The percentage of Afro- Cubans on the island also increased after the revolution due to an exodus of the largely white Cuban professional class. Afro-Cuban religion: These new religions were born out of a blending of African cultures mixing with new traditions and circumstances encountered in the ‘New World’. African Peoples were brought to Cuba as slaves during the 16th through 19th centuries to work on the sugar plantations. These slaves carried with them their own religious traditions, including sacred drum and dance that used possession trance to communicate with ancestors, systems of divination and medicine.

All of these religions can trace their roots back to separate ancestries in Africa. Santeria developed out of the traditions of the Yoruba, Palo from the Congo and Abakua from southern Nigeria among others. Another common name for Santeria in Cuba is Lucumi, a Yoruba word meaning friends. Lucumi is also the name given to descendants of Yoruba slaves in Cuba, as well as their music, dance and their Cubanized dialect of the Yoruba language. Residing within the Yoruba cosmology is the pantheon of deities called orisha.
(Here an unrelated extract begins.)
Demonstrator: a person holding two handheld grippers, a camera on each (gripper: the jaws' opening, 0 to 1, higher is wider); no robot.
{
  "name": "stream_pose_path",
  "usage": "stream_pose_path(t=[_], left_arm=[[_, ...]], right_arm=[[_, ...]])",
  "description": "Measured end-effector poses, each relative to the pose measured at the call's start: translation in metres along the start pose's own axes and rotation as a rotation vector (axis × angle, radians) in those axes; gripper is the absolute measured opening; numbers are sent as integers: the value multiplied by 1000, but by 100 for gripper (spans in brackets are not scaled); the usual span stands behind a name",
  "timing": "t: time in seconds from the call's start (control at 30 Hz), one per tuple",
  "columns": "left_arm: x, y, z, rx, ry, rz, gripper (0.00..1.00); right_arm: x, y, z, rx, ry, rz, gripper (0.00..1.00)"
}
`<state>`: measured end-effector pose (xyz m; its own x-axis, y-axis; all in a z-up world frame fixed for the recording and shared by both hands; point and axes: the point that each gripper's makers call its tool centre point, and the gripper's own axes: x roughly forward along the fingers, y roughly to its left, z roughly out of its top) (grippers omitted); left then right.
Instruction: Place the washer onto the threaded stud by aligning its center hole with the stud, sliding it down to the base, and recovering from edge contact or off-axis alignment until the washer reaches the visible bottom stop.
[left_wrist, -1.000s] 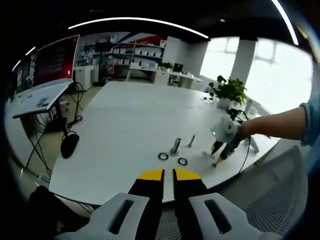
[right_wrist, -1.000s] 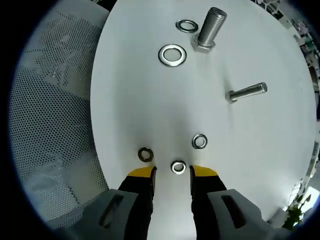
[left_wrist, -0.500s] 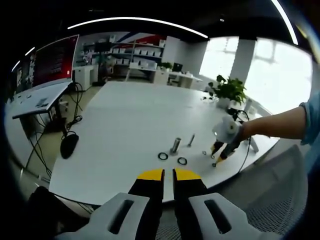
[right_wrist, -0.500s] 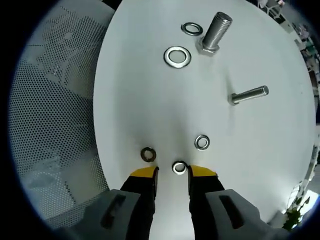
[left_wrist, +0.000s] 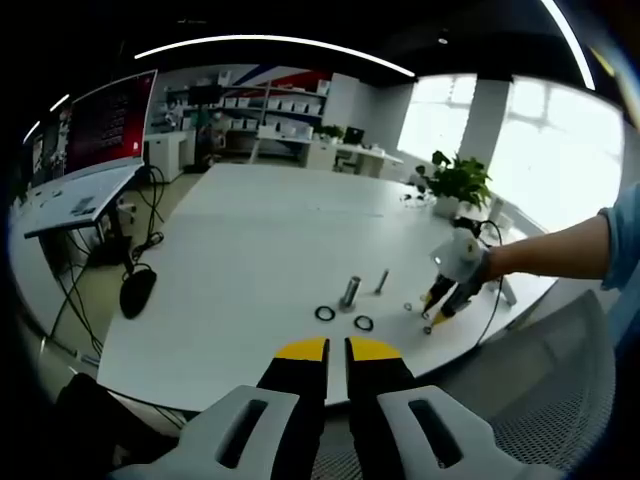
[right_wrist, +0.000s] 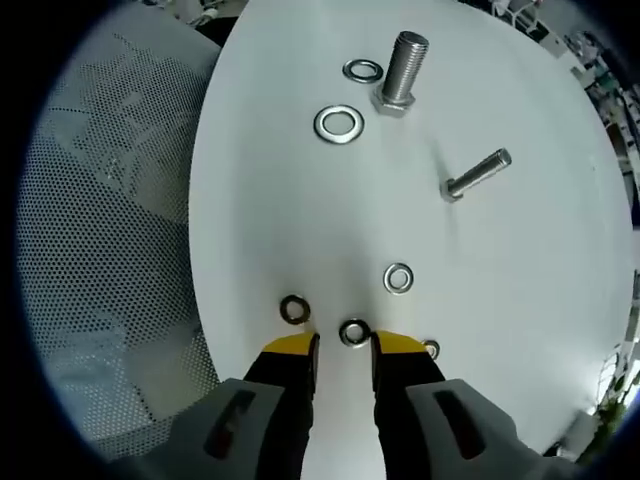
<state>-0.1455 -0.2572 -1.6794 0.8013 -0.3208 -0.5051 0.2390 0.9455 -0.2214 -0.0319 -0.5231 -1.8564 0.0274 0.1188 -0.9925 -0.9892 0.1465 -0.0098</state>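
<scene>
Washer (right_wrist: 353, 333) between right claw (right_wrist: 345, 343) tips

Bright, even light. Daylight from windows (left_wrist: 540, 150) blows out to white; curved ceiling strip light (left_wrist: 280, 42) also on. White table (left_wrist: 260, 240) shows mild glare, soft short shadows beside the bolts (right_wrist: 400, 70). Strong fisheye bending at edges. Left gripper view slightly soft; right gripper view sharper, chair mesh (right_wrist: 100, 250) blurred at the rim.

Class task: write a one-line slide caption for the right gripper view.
Right hand-held gripper closing around a small washer on the white table, thick stud standing beyond.
</scene>
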Motion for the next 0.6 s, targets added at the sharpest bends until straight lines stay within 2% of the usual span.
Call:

Carlos Lazaro Aldama PerezOrisha represent the primordial forces in nature, the various archetypal humanpersonalities, and act as personal guardians or guides to initiates of the religion. During the ceremonies (called bembés), which involve music and dance, the orisha come to earth by possessing the bodies of mediums. In this way, the orisha are able to ‘live” amongst their followers, giving them blessings and guidance. Cuba, in particular, still has a phenomenal amount of sacred Yoruba music and dance. In the time of slavery, owners purposely broke up the families of slaves and mixed together people from the different African ethnic groups as a way of maintaining control. However, in early 18th century Cuba the Spanish Catholic Church created mutual aid societies, called cabildos, as a medium of entertainment and reconstruction of many aspects of their ethnic heritage. There came to be Yoruba cabildos, Congo (Bantu) cabildos and Arara (Fon) cabildos in Cuba. Yoruba religious ceremonies were practiced and preserved in the cabildos of Cuba as the slaves seemingly synchronized their masters’ pantheon of Catholic saints with their own pantheon of orisha. Thus, the orisha covertly lived on in Cuba hiding behind a facade of Catholicism. In truth, these traditions did not exactly synchronize with Catholicism, but rather Catholicism was used as a camouflage behind which Yoruba religious practices took root and flourished.

While the white slave owners observed the Africans celebrating a saint on his/her particular day, they were usually unaware that it was actually the orisha who was being worshiped. African-Diaspora Religion Today: African Diaspora Religions flourished in the Americas and the Caribbean. Today, the terms saint and orisha are used interchangeably in Cuba. The correlation of the Yoruba orisha with the Catholic saints is part of the island’s common culture. For example, Santa Barbara is understood to be the Yoruba orisha Changó, the god of thunder. San Lázaro is synonymous with Babalú Ayé, the orisha of infectious diseases. Consequently, the Yoruba religion in Cuba is often referred to as Santería, or the cult of the saints. Also, the Nigerian systems of divination, such as Ifá, remain intact in Cuba. In the last thirty years issues of secrecy and gender have been challenged greatly and the exchange of information and ideas within these traditions feels very exciting and alive. Carlos came here to teach music in cultural arts centers and universities. Carlos recounts “I was thinking my trip to California would be teaching and performing in schools and going back home, but I have found a complete life here and Afro Cuban religion and culture is thriving here too.”